Material for the task:
★ ★ ★ ★ ★ ★ ★
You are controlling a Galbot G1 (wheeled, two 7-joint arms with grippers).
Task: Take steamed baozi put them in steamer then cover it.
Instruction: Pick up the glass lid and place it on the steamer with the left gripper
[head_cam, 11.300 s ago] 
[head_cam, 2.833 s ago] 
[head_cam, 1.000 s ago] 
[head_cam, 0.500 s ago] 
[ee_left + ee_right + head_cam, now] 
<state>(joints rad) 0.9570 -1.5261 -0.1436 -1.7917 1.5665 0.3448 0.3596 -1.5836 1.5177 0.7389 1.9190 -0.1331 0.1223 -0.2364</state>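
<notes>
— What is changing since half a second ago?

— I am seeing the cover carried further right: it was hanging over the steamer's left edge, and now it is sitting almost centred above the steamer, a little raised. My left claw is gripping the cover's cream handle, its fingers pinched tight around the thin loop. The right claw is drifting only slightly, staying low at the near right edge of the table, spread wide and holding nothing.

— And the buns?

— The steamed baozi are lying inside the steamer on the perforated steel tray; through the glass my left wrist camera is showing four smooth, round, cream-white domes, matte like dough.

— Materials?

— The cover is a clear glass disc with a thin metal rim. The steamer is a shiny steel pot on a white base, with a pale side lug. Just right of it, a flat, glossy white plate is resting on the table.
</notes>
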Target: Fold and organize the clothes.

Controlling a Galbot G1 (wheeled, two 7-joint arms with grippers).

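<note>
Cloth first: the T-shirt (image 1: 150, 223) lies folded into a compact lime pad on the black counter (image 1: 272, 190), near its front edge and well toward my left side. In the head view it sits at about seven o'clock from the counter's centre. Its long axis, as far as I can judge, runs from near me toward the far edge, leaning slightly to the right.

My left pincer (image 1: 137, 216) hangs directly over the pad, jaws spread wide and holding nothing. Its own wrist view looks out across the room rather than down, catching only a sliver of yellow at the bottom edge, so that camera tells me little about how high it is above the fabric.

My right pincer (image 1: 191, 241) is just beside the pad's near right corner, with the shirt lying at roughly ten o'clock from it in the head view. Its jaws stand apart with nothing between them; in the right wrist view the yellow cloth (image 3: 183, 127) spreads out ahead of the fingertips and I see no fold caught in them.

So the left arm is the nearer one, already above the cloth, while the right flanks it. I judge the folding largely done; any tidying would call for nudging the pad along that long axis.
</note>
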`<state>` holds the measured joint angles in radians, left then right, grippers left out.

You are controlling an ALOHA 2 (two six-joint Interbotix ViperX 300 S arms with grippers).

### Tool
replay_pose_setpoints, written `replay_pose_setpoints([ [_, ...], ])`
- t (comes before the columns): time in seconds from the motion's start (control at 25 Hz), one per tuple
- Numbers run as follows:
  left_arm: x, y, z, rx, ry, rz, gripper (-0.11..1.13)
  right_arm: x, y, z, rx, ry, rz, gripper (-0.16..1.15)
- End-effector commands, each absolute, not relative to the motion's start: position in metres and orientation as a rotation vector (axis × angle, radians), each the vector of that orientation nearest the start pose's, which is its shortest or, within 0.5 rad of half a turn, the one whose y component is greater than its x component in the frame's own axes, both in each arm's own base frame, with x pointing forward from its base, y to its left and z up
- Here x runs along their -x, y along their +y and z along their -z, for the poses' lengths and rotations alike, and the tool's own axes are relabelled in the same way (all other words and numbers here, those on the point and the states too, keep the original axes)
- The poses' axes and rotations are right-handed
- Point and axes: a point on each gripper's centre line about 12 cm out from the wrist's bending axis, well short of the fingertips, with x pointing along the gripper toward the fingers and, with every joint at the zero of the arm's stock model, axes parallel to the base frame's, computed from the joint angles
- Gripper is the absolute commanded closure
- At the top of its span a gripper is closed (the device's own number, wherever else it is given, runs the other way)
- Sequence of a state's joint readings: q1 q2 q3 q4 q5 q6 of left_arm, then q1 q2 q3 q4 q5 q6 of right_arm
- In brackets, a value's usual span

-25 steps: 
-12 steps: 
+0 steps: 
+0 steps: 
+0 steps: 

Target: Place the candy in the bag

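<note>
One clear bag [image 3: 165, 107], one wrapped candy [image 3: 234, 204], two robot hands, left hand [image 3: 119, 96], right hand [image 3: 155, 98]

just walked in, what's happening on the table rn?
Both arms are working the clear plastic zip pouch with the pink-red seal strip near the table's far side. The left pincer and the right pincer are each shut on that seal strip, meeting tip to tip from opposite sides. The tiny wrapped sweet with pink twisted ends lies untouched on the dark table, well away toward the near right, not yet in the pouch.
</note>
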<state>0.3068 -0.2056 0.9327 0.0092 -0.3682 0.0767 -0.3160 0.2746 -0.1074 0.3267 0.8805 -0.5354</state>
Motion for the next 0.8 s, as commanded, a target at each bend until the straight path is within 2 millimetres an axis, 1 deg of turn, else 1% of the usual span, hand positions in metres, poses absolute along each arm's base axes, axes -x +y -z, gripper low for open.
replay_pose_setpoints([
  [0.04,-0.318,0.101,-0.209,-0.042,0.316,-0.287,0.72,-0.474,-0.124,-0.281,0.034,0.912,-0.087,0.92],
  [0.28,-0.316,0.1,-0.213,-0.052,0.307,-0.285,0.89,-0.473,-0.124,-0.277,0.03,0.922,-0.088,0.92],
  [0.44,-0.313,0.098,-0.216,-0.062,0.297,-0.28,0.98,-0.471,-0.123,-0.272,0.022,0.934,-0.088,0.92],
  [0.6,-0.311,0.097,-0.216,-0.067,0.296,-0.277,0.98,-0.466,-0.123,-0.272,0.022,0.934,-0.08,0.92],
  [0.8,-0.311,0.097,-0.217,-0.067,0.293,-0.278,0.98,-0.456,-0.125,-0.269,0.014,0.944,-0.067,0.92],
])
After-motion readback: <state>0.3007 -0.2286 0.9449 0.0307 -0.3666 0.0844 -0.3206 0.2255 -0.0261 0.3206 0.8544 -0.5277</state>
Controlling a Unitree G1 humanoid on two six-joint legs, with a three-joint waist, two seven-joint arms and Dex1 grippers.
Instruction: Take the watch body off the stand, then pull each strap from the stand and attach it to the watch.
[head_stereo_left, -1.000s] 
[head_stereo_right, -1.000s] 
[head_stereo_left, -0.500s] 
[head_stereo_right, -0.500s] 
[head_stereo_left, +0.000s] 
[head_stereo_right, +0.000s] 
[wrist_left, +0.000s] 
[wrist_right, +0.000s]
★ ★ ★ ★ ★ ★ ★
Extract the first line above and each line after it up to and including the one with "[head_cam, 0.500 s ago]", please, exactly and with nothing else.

Response for this exercise:
You are controlling a Galbot G1 (wheeled, two 7-joint arms with grippers).
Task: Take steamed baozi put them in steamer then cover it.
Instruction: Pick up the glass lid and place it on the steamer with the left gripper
[head_cam, 11.300 s ago] 
[head_cam, 2.833 s ago] 
[head_cam, 1.000 s ago] 
[head_cam, 0.500 s ago] 

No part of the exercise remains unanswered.